INSTRUCTIONS FOR THE TASK> Please write out exactly the lines of the data below from the line holding "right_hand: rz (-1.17" through the line holding "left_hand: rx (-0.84", and leave out the rest.

EXERCISE INPUTS>
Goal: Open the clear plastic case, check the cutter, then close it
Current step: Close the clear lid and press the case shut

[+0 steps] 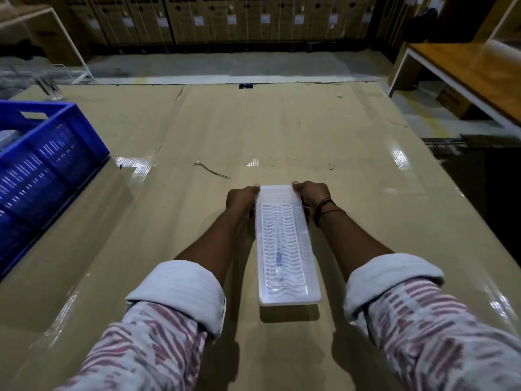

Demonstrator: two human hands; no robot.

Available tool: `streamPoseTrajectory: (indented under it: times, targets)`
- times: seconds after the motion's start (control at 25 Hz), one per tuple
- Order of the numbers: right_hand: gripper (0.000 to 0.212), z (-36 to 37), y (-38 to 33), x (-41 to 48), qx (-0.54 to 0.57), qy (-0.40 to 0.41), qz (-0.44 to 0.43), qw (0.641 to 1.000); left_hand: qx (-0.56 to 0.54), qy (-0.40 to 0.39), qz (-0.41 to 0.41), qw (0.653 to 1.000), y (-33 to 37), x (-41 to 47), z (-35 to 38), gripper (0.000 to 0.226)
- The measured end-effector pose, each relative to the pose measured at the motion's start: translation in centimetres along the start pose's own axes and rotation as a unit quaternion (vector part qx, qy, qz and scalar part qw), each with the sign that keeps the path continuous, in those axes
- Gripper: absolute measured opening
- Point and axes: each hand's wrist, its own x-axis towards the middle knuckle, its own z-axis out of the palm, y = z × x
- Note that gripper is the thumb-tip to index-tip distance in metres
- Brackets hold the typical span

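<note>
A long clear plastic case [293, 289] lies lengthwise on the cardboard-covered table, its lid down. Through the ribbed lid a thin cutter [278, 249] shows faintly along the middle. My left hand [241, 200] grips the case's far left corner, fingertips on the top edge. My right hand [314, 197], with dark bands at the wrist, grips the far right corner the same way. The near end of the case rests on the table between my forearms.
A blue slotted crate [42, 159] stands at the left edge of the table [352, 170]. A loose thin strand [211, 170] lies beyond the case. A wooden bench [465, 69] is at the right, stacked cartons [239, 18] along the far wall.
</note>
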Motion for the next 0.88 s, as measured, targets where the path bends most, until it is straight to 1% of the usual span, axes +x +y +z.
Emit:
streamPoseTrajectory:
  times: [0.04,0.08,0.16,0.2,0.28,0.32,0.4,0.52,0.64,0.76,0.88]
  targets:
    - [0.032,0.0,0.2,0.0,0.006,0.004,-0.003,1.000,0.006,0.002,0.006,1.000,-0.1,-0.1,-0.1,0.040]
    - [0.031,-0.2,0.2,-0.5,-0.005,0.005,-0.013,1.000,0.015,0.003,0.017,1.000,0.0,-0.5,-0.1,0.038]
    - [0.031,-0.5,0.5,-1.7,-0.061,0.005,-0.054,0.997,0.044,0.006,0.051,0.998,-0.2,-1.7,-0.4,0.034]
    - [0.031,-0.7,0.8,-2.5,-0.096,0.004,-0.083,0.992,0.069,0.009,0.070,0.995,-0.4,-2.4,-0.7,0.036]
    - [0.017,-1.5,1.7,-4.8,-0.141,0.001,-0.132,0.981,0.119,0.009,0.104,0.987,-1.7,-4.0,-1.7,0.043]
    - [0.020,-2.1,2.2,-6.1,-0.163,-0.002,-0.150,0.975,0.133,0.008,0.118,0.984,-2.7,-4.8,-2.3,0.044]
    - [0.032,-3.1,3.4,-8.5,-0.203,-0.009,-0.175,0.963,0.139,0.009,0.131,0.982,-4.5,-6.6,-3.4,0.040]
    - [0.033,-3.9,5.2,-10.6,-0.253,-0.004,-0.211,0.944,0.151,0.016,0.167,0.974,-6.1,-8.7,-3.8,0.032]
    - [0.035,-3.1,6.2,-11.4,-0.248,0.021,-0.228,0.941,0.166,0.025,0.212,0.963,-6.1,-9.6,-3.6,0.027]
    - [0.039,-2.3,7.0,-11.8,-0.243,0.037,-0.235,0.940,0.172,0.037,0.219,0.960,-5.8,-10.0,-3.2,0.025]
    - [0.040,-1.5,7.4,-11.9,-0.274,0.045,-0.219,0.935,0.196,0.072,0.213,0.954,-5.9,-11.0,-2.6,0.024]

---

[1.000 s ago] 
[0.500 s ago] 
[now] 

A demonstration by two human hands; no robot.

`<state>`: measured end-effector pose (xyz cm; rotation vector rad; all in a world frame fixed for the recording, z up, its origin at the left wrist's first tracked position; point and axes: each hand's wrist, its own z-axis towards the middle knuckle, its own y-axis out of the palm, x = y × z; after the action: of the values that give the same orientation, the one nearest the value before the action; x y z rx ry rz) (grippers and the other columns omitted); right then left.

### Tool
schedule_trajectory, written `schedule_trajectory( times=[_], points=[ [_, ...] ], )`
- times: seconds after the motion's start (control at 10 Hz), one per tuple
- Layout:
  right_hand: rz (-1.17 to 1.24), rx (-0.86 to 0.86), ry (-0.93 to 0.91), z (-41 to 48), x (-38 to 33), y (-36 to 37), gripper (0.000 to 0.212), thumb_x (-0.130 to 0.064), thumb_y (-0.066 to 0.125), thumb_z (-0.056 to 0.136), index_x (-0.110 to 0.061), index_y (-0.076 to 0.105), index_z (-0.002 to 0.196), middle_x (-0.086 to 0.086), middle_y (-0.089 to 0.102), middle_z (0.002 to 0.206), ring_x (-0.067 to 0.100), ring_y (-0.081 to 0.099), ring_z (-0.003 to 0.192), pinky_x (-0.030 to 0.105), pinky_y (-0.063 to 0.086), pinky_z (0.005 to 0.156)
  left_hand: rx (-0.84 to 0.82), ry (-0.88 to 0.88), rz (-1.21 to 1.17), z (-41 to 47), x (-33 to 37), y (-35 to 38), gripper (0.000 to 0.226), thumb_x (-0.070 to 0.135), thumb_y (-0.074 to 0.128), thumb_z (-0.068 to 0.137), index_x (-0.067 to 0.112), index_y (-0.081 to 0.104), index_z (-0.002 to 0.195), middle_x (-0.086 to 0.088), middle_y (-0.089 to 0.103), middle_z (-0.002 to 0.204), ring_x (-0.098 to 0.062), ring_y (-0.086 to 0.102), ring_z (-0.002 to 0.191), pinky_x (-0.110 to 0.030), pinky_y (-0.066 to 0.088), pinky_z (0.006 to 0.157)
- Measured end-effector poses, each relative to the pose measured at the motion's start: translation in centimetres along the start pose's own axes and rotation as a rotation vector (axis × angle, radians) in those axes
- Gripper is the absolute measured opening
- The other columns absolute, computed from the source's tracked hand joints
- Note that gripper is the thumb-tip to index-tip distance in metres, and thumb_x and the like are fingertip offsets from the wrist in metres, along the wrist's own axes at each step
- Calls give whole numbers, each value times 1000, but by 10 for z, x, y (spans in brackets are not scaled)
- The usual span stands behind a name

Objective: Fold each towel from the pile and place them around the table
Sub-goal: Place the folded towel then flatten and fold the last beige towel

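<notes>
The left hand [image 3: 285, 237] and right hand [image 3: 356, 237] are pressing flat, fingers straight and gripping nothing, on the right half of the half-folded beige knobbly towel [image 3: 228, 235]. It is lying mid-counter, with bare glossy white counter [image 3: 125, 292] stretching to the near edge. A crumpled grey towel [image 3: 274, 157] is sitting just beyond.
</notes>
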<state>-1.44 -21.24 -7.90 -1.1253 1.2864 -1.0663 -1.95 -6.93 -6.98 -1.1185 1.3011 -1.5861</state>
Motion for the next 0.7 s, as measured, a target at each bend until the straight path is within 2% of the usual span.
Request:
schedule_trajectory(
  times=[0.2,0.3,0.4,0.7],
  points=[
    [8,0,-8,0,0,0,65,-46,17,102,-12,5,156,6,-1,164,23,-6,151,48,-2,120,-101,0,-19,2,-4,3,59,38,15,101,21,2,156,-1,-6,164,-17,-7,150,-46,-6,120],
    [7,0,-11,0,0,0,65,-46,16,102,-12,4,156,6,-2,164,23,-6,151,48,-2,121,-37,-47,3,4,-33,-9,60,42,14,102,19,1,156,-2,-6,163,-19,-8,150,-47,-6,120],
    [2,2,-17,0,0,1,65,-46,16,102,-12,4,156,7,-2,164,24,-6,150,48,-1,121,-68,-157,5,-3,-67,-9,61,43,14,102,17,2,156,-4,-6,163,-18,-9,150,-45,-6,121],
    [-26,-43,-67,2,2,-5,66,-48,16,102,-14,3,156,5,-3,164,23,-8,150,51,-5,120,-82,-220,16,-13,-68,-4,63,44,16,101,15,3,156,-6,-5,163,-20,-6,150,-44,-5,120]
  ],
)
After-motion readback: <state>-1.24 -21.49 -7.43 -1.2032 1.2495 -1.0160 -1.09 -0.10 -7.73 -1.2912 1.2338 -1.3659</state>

EXPECTED ANSWER>
  right_hand: rz (-1.17 to 1.24), rx (-0.86 to 0.86), ry (-0.93 to 0.91), z (-41 to 48), x (-38 to 33), y (-36 to 37), gripper (0.000 to 0.212), thumb_x (-0.130 to 0.064), thumb_y (-0.066 to 0.125), thumb_z (-0.056 to 0.136), index_x (-0.110 to 0.061), index_y (-0.076 to 0.105), index_z (-0.002 to 0.196), middle_x (-0.086 to 0.086), middle_y (-0.089 to 0.102), middle_z (0.002 to 0.206), ring_x (-0.067 to 0.100), ring_y (-0.081 to 0.099), ring_z (-0.003 to 0.192), pinky_x (-0.030 to 0.105), pinky_y (-0.063 to 0.086), pinky_z (0.005 to 0.156)
  left_hand: rx (-0.84 to 0.82), ry (-0.88 to 0.88), rz (-1.21 to 1.17), z (-41 to 47), x (-33 to 37), y (-35 to 38), gripper (0.000 to 0.226), thumb_x (-0.070 to 0.135), thumb_y (-0.074 to 0.128), thumb_z (-0.068 to 0.137), index_x (-0.067 to 0.112), index_y (-0.081 to 0.104), index_z (-0.002 to 0.195), middle_x (-0.086 to 0.088), middle_y (-0.089 to 0.103), middle_z (-0.002 to 0.204), ring_x (-0.098 to 0.062), ring_y (-0.086 to 0.102), ring_z (-0.002 to 0.191), pinky_x (-0.110 to 0.030), pinky_y (-0.066 to 0.088), pinky_z (0.006 to 0.157)

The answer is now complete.